On my old clunky pre-touchscreen IPod, I have thousands of songs.  Among them are the beautiful words of the singer-songwriter Mark Heard.  Heard died in 1992, and had he lived he certainly would have been better known.  His music circulated amidst Contemporary Christian and folk music; yet he was way too honest to fit in Contemporary Christian music and defied the simplistic beliefs and theology of that genre.  At his death, he was beginning to be touted by folk and country artists like 
Bruce Cockburn, Emmy Lou Harris, and Buddy and Julie Miller. 

I only knew of Heard, because I went to college a few hours from Nashville and had friends who were way more into music than I was.  He talked about God and the big questions of life, so my conservative Christian self didn’t feel guilty for listening to him, but the longing and the brutal honesty of his music spoke to me in ways that felt dangerous but tantalizing.  Over the years as my faith changed I long ago dropped the needless division of sacred vs. secular music, but Heard’s honest words about the sacred and the profane are ones I have kept close by.

All the unsaid words that I might be thinking
And all the little signs that I might give you
They would not be enough
No they would not be enough

So we nod over coffee and say goodbye
Smile over coffee and turn to go
We know the drill and we do it well
We love it, we hate it
Ain't that life

Ain't that the curse of the second hand
Ain't that the way of the hour and the day

In his 1991 song, “Nod Over Coffee,” Heard acknowledges the unending routines of life, jobs, family responsibilities and even sitting in traffic, keep us from making time to say all we went to say to those whom we love.  How does one express the deep ineffable feelings one has when that cursed second hand reveals we are late for work yet again?  At middle age with two teenagers at home, I feel like I am waking from a long dream consisting of nothing but family and work responsibilities, and now I’m looking at the calendar and wondering where all those years, months and days went?  I always thought there would be more time to say what needed to be said.

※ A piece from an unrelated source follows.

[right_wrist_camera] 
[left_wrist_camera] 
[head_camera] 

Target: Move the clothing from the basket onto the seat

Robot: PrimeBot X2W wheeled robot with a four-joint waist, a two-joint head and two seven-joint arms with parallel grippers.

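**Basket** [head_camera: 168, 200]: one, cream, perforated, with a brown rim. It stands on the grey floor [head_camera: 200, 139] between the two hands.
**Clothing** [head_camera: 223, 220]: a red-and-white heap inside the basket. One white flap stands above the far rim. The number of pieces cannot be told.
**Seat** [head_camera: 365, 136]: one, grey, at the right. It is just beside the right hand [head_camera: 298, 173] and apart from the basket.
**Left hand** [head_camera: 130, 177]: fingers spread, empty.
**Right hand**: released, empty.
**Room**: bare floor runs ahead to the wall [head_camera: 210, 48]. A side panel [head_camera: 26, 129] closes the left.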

The dam of time cannot hold back
The dust that will surely come of these bones
And I'm sure I will not have loved enough
Will not have loved enough

If we could see with wiser eyes
What is good and what is sad and what is true
Still it would not be enough
Could never be enough

So we nod over coffee and say goodbye
Bolt the door it's time to go
Into the car with the radio on
Roll down the window and blow the horn

Ain't that the curse of the second hand
Ain't that the way of the hour and the day

I suspect Heard is right that there will never be enough time to express all the love I feel for my friends and family; there aren’t enough words to express everything we feel.  Besides, we are too often struggling to make sense of what we feel if not repressing our feelings all together to give voice to them.

I hold on to the faith that I don’t have to get everything right, express everything the way I might wish to or convey to those I love most how much they mean to me.  God’s grace helps me do what I cannot do my own.  Each Sunday in my benediction, I say the words, “May the grace of Christ come behind you to finish what you must leave undone.” These words are hardest to believe when someone we love dies.  When my mother died suddenly in 2018, I grieved all the things that went unsaid between us, but I move forward trusting that God somehow makes up for that.  Eternity waits for my mother and I where perhaps all that needs to be said will be somehow expressed.

In the meantime, I try to make the effort to do more than nod over coffee before “the dust that will surely come of these bones.”  I try to express in words and actions the love I feel for the ones I hold dearest.  My efforts may be inadequate to the task, but Christ comes after me with grace to do what I am unable to do.

Before the world reopens and we rush out the door each day once more, let’s do more than “nod over coffee.”  May we pick up the phone, write a text or email, Skype or Zoom, or God forbid, pick up a pen and paper to say some of what needs to be said to the ones whom we love.  After that, we trust God will eventually complete what we were trying to say all along.